Harvey a ajouté que si le tribunal du commerce des États-Unis ordonne aux douanes et à la protection des frontières des États-Unis de rembourser les droits de douane, l’administration Trump pourrait contester la décision et lancer une nouvelle bataille juridique qui pourrait éventuellement atteindre la Cour suprême.
En conséquence, les entreprises devront très probablement attendre plusieurs mois avant de recevoir un remboursement. Pour aggraver les choses, les avocats du commerce affirment que les fonctionnaires des douanes devraient continuer à percevoir des droits de douane d’urgence dans les jours et semaines à venir, car le décret présidentiel reste en vigueur jusqu’à ce qu’un tribunal commercial émette officiellement une injonction, un processus qui pourrait prendre des semaines et pourrait faire l’objet de contestations supplémentaires de la part de la Maison Blanche.
Mais lorsque la situation s’apaisera enfin, certaines entreprises, notamment Costco, pourraient être mieux placées que d’autres pour recouvrer les remboursements impayés.
Le premier défi de Costco pourrait porter ses fruits
Le processus de perception des impôts est compliqué, les entreprises étant tenues de payer un montant provisoire basé sur les droits d’importation actuels définis dans les directives mises à jour de la Maison Blanche. Mais de nombreuses importations incluent des pièces provenant de plusieurs pays, de sorte que le montant que les entreprises devront payer n’est pas toujours clair. Parallèlement, les modifications rapides des taux de droits de douane décidées par le président Trump signifient que les entreprises pourraient finir par payer trop ou pas assez pour certaines expéditions.

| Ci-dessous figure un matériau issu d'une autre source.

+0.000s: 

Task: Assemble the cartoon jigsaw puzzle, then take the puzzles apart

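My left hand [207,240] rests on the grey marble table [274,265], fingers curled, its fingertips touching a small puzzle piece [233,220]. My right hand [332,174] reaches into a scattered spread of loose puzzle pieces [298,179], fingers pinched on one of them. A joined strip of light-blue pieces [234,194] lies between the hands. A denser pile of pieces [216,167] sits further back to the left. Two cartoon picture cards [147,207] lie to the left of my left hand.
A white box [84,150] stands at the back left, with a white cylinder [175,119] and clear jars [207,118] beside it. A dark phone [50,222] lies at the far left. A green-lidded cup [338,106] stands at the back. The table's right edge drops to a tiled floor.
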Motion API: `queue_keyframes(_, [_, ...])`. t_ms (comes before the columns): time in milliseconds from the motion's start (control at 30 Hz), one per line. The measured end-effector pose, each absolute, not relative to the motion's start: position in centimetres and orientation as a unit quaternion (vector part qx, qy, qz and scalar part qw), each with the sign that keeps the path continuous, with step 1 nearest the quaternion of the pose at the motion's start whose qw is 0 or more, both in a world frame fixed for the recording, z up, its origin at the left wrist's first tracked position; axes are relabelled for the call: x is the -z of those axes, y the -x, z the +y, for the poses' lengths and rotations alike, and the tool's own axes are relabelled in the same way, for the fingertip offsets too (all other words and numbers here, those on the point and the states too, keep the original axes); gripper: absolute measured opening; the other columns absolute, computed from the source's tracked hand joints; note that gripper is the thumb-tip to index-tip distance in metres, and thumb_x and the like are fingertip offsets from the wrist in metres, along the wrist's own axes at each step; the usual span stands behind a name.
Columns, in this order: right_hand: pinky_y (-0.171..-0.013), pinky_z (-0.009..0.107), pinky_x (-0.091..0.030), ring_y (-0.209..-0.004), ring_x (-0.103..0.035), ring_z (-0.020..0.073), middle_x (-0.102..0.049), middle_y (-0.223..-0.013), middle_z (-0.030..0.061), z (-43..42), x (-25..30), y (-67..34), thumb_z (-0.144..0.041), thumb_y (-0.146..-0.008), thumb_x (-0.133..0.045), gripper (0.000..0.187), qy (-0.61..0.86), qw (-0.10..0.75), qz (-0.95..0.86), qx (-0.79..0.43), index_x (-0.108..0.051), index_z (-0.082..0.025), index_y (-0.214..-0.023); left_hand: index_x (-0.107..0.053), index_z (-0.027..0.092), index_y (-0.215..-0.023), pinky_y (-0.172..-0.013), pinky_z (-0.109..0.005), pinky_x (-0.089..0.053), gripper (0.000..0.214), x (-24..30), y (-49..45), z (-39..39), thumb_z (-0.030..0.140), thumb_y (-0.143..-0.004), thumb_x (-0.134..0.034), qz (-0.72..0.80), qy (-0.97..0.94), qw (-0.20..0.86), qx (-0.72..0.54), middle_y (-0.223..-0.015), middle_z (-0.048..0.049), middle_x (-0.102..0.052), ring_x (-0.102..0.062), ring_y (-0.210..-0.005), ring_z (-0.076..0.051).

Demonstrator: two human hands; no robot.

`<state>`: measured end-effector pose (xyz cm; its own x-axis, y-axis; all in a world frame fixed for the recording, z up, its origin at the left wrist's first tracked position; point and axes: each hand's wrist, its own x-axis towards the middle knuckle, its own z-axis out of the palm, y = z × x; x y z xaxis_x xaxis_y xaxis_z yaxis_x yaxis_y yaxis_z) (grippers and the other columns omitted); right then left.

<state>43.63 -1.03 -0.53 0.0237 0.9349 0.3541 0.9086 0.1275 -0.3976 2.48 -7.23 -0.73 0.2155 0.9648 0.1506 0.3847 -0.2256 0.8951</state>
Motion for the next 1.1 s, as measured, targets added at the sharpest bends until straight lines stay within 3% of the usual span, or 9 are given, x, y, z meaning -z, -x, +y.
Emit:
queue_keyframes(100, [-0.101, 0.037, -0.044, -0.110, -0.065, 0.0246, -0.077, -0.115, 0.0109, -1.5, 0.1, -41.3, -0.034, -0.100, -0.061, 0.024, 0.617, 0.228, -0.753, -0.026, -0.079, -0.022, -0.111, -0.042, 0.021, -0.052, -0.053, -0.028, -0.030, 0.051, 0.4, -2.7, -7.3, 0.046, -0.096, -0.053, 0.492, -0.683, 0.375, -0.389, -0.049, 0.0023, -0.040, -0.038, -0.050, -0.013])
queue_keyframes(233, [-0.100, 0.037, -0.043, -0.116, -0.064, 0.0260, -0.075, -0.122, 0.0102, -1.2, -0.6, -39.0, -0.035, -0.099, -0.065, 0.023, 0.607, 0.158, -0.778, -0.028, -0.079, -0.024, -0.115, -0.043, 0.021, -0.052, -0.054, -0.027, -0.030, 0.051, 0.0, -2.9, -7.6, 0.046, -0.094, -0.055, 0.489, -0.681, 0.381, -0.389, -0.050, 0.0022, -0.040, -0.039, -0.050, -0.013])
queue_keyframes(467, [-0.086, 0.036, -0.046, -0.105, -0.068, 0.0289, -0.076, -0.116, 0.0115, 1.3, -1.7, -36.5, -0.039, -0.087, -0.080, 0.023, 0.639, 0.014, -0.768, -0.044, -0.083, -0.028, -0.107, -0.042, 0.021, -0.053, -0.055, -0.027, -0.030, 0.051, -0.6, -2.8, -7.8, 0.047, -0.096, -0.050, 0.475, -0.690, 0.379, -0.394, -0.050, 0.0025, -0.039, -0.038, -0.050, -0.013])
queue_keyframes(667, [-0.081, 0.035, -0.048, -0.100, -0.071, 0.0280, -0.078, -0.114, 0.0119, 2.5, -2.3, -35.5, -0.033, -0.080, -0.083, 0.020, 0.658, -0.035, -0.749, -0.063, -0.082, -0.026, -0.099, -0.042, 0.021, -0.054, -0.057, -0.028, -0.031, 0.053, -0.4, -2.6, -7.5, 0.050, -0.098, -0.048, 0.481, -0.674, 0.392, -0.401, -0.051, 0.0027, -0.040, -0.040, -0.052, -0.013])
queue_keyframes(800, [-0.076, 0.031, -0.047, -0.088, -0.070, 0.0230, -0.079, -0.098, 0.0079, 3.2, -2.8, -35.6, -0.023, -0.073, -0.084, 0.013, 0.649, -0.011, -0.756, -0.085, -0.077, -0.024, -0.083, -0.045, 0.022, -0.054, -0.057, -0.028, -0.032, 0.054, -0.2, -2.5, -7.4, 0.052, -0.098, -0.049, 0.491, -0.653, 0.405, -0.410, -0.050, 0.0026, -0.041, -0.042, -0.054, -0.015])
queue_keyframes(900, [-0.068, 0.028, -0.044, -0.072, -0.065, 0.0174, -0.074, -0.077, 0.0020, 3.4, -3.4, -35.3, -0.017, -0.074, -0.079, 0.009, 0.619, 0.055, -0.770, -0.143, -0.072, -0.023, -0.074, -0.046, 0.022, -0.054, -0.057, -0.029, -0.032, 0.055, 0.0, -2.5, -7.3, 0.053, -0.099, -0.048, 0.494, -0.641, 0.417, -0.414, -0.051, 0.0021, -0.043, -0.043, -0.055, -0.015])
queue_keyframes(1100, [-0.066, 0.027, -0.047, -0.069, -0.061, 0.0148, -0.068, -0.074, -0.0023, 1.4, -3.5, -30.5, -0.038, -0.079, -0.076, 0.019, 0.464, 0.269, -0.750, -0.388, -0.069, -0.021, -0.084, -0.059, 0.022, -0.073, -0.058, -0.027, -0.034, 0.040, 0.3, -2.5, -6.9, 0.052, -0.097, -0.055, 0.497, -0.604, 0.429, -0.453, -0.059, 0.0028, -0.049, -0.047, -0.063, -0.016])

Compte tenu de ces incertitudes, les autorités douanières américaines disposent d’un délai de 310 jours pendant lequel les autorités douanières américaines peuvent ajuster le montant impayé ou déclarer un montant final. Les douanes se préparent généralement à « liquider » les soldes collectés dans un délai bien inférieur au délai maximum imparti. Mais après qu’un organisme gouvernemental prépare une liquidation, les entreprises disposent d’un délai d’appel de 180 ans pour contester le montant final imposé par le gouvernement.
En conséquence, Costco a déposé une plainte préliminaire en décembre demandant au tribunal de préserver son droit de recevoir des remboursements avant que les douanes n’autorisent les montants déjà perçus si la Cour suprême juge que les tarifs sont illégaux.
Il s’agissait d’une stratégie intelligente de la part de Costco, qui a depuis été copiée par plus de 1 000 autres sociétés, a déclaré Lisbeth Levinson, avocate de Fox Rothschild. M. Levinson a déclaré que la requête de Costco permettrait aux douanes d’empêcher l’entreprise de se déclarer incapable de payer une partie du remboursement parce que les fonds en question ont déjà été dédouanés.
Selon Levinson et d’autres avocats spécialisés dans le domaine commercial, il existe une possibilité très réelle que les douanes tentent d’éviter le remboursement intégral des droits indûment perçus, en partie à cause des pressions de la Maison Blanche, qui craint qu’une telle décision ne soit un désastre fiscal.
Pendant ce temps, les problèmes tarifaires des entreprises sont loin d’être résolus alors que les avocats se démènent pour décider comment rembourser les tarifs d’urgence imposés par la Maison Blanche en vertu d’une loi connue sous le nom de Loi sur les pouvoirs économiques d’urgence internationaux (IEEPA). Le président Trump a déclaré depuis des mois qu’il réimposerait les droits de douane en vertu d’autres lois si la Cour suprême se prononçait contre lui, mais ses avocats ont souligné que le processus était lent. Vendredi, en réponse à la décision de la Cour, le président Trump a déclaré que les juges qui ont rédigé la décision majoritaire devraient avoir « honte » et imposeraient un nouveau « tarif universel » de 10 %.